Kau Berkata

Dewinda
Chapter #3

3

Ia spontan berteriak melihat isi popok yang berbau menyengat itu, walau hanya suara ‘a’ panjang yang terdengar putus-putus dan lemah.

Mengguncang-guncangkan kakinya, ia mencoba mengusir benda yang kini menempel di sana. Aroma kotoran segera menyentuh indera penciumannya, membuatnya mual. Perutnya mulai berkontraksi.

Isarat menahannya, tentu. Mengernyitkan seluruh permukaan wajahnya, ia gosokkan ujung tongkat kepada kaki yang terkena tahi. Terdengar suara orang mendekat. Pria itu terkesiap. Benar saja, dua orang laki-laki mendekat kepadanya.

Ia langsung kabur.
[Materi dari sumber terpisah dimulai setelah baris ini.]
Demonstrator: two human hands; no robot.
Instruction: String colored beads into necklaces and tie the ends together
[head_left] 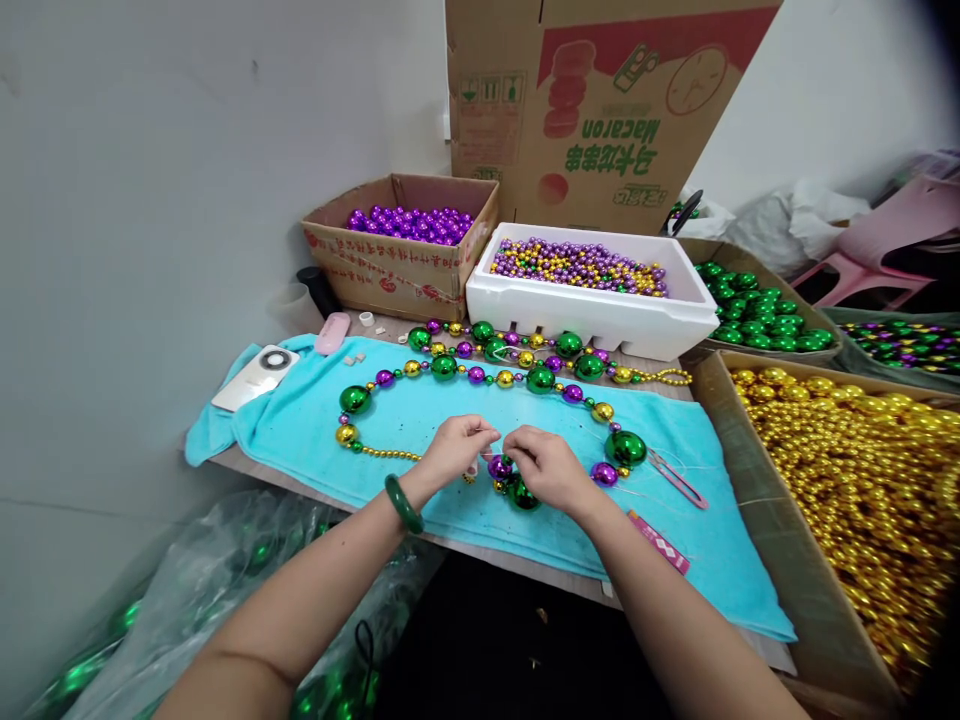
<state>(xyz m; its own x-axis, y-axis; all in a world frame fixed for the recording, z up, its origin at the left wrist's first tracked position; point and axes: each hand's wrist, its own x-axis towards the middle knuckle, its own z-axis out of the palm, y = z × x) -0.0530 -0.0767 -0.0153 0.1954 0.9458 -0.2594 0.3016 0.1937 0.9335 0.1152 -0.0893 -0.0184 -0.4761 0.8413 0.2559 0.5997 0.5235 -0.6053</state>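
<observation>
My left hand (459, 446), with a green bangle (403, 504) on its wrist, pinches a thin pale thread over the turquoise towel (442, 510). Close beside it my right hand (547, 466) is closed at the same thread, just above a purple bead (499, 467); its fingertips are partly hidden. Below the hands hangs or lies a large green bead (523, 492). The bead necklace (476, 375) of green, purple and gold beads curves across the towel behind my hands. Pink thread snips (679, 480) and a pink packet (658, 541) lie to the right.
Behind the towel stand a carton of purple beads (397, 272) and a white foam box (585, 318) of mixed beads. A carton of gold beads (847, 480) borders the right side. A white phone (256, 378) lies at the left; bagged green ornaments (247, 560) sit below the table.
</observation>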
Pasti ia akan disalahkan karena sampah yang bertebaran, yang paling menjijikkan pula. Seharusnya sampah begitu tidak dibuang sembarangan. Toh, biasanya orang buang air pun di kakus yang isinya langsung terbuang. Dia tidak tahu ke mana, tapi tempat itu tentu tertutup rapat, hingga baunya pun tak keluar.  

Daerah yang dilaluinya kebetulan dekat dengan kali Ciliwung yang membelah Jakarta hingga Bogor, termasuk Depok ini. Ia lalu cepat-cepat mencari jalan menuju ke bawah. Ada tangga yang dibuat warga khusus untuk mengunjungi tepi kali itu.

Mungkin untuk anak-anak bermain? Padahal, kali itu kotor sekali. Berwarna karamel gelap, tapi tidak menggiurkan atau manis seperti karamel yang sebenarnya.

Ia pernah sekali melihat gula yang digosongkan hingga ia menjadi cokelat, seperti air kali itulah. Kalau tidak salah, ketika ia masih kecil. Ketika ia masih bersama dua orang dewasa yang mengurusnya dan beberapa anak dengan usia tak jauh darinya yang suka sekali mendorong-dorong dan menjulurkan lidah. Untuk apa? Mana Isarat tahu.

Sel-sel otaknya bekerja lagi, mengingat aksi yang menyenangkan itu. Cokelat muda mengilat itu bisa memanjang, ditarik semau pemiliknya. Matanya akan mengikuti tangan pria yang cekatan membentuk gula yang dipanaskan itu. Seperti sihir, ia membentuknya berbagai rupa.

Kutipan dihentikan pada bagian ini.